Would you please transcribe the data in full and exactly, excluding images?

[Start of Attachment]

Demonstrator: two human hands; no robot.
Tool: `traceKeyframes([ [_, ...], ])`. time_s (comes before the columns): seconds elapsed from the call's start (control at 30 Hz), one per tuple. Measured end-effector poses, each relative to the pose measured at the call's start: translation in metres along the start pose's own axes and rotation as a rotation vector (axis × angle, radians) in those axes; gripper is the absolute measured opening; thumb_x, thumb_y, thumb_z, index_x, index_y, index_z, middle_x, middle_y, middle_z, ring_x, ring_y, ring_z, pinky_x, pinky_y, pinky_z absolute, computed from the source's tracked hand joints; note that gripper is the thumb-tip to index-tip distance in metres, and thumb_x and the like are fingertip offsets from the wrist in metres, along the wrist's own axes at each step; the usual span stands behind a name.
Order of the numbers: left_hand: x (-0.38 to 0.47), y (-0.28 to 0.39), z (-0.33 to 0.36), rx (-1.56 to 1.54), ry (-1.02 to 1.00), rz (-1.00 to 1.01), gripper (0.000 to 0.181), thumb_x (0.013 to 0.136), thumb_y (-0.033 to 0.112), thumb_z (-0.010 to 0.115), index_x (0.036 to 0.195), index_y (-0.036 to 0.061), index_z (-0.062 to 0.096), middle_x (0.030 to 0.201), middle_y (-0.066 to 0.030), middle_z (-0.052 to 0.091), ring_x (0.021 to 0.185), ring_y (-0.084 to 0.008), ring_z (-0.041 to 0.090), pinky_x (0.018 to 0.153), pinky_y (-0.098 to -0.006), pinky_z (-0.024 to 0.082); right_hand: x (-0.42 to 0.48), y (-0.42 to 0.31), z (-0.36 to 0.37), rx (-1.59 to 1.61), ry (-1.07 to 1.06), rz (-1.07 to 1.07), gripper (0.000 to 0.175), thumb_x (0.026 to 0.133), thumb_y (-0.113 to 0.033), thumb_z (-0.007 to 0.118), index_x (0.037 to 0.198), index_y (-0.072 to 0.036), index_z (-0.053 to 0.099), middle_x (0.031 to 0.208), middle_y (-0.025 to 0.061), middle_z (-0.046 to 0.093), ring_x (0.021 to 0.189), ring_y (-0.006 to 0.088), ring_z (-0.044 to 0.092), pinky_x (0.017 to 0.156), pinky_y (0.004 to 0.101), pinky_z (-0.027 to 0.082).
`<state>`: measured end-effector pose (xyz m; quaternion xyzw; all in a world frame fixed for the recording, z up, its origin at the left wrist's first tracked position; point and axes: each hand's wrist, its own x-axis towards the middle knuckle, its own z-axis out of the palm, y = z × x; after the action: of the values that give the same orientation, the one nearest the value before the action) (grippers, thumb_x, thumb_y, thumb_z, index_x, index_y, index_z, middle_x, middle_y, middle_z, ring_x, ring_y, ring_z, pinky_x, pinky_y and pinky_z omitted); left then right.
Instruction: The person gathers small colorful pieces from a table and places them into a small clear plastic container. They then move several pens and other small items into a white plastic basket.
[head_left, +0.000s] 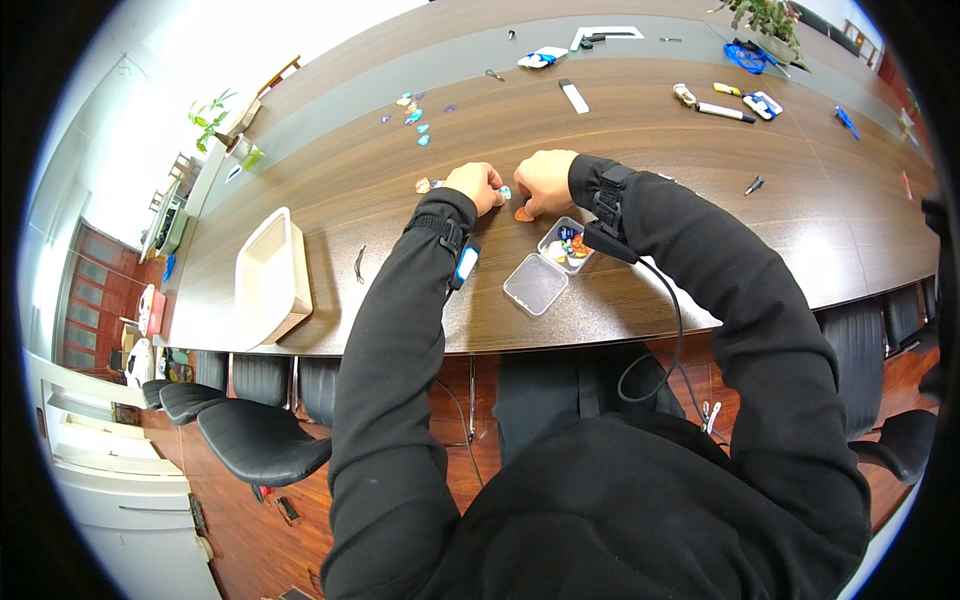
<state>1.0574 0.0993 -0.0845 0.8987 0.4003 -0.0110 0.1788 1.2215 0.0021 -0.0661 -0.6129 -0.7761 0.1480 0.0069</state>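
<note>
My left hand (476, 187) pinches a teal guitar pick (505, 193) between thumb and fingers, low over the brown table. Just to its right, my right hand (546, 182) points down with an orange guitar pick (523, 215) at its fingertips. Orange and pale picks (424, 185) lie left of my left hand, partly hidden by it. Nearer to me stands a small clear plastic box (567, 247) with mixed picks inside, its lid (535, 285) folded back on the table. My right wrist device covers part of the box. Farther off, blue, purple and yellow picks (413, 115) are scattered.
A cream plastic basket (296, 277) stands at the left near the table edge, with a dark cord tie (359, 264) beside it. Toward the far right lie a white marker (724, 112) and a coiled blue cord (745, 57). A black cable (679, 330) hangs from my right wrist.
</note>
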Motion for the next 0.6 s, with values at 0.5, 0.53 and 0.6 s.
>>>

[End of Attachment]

__The completed task__.
Demonstrator: two human hands; no robot.
Tool: `traceKeyframes([ [_, ...], ])`. time_s (comes before the columns): seconds elapsed from the call's start (control at 30 Hz), one per tuple. Measured end-effector poses, each relative to the pose measured at the call's start: translation in metres along the start pose's own axes and rotation as a rotation vector (axis × angle, radians) in those axes; gripper is the absolute measured opening; thumb_x, thumb_y, thumb_z, index_x, index_y, index_z, middle_x, middle_y, middle_z, ring_x, ring_y, ring_z, pinky_x, pinky_y, pinky_z absolute, computed from the source's tracked hand joints; note that gripper is the thumb-tip to index-tip distance in metres, and thumb_x and the like are fingertip offsets from the wrist in metres, along the wrist's own axes at each step; the usual span stands behind a name.
Order of the numbers: left_hand: x (-0.38 to 0.47), y (-0.28 to 0.39), z (-0.33 to 0.36), rx (-1.56 to 1.54), ry (-1.02 to 1.00), rz (-1.00 to 1.01), gripper (0.000 to 0.181), thumb_x (0.013 to 0.136), thumb_y (-0.033 to 0.112), thumb_z (-0.010 to 0.115), index_x (0.036 to 0.195), index_y (-0.036 to 0.061), index_z (-0.062 to 0.096), middle_x (0.030 to 0.201), middle_y (-0.066 to 0.030), middle_z (-0.052 to 0.091), ring_x (0.021 to 0.185), ring_y (-0.084 to 0.008), ring_z (-0.041 to 0.090), pinky_x (0.018 to 0.153), pinky_y (-0.098 to -0.006), pinky_z (-0.024 to 0.082); right_hand: x (-0.42 to 0.48), y (-0.42 to 0.31), z (-0.36 to 0.37), rx (-1.59 to 1.61), ry (-1.07 to 1.06), rz (-1.07 to 1.07), gripper (0.000 to 0.175), thumb_x (0.026 to 0.133), thumb_y (-0.113 to 0.033), thumb_z (-0.007 to 0.118), index_x (0.037 to 0.198), index_y (-0.072 to 0.036), index_z (-0.053 to 0.099), middle_x (0.031 to 0.208), middle_y (-0.025 to 0.061), middle_z (-0.046 to 0.093), ring_x (0.021 to 0.189), ring_y (-0.006 to 0.088), ring_z (-0.044 to 0.092), pinky_x (0.017 to 0.156), pinky_y (0.004 to 0.101), pinky_z (-0.027 to 0.082).
`<state>`: measured end-effector pose (xyz m; quaternion xyzw; all in a world frame fixed for the recording, z up, its origin at the left wrist's first tracked position; point and axes: each hand's wrist, its own x-axis towards the middle knuckle, its own z-axis out of the palm, y = z × x; after the action: of the values that give the same orientation, the one nearest the value before the action) (grippers, thumb_x, thumb_y, thumb_z, index_x, index_y, index_z, middle_x, middle_y, middle_z, ring_x, ring_y, ring_z, pinky_x, pinky_y and pinky_z omitted); left then right.
Instruction: The person gathers small colorful pieces from a table and places them into a small clear plastic container. They then move several pens and other small items into a white plastic basket.
[head_left, +0.000s] 
<state>1.0574 0.0993 -0.0845 0.8987 0.4003 -0.0110 0.1788 1.2215 0.0021 -0.0661 -0.6129 -0.7761 0.1480 0.0069</state>
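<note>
My left hand (476, 187) pinches a teal guitar pick (505, 193) between thumb and fingers, low over the brown table. Just to its right, my right hand (546, 182) points down with an orange guitar pick (523, 215) at its fingertips. Orange and pale picks (424, 185) lie left of my left hand, partly hidden by it. Nearer to me stands a small clear plastic box (567, 247) with mixed picks inside, its lid (535, 285) folded back on the table. My right wrist device covers part of the box. Farther off, blue, purple and yellow picks (413, 115) are scattered.
A cream plastic basket (296, 277) stands at the left near the table edge, with a dark cord tie (359, 264) beside it. Toward the far right lie a white marker (724, 112) and a coiled blue cord (745, 57). A black cable (679, 330) hangs from my right wrist.
</note>
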Motion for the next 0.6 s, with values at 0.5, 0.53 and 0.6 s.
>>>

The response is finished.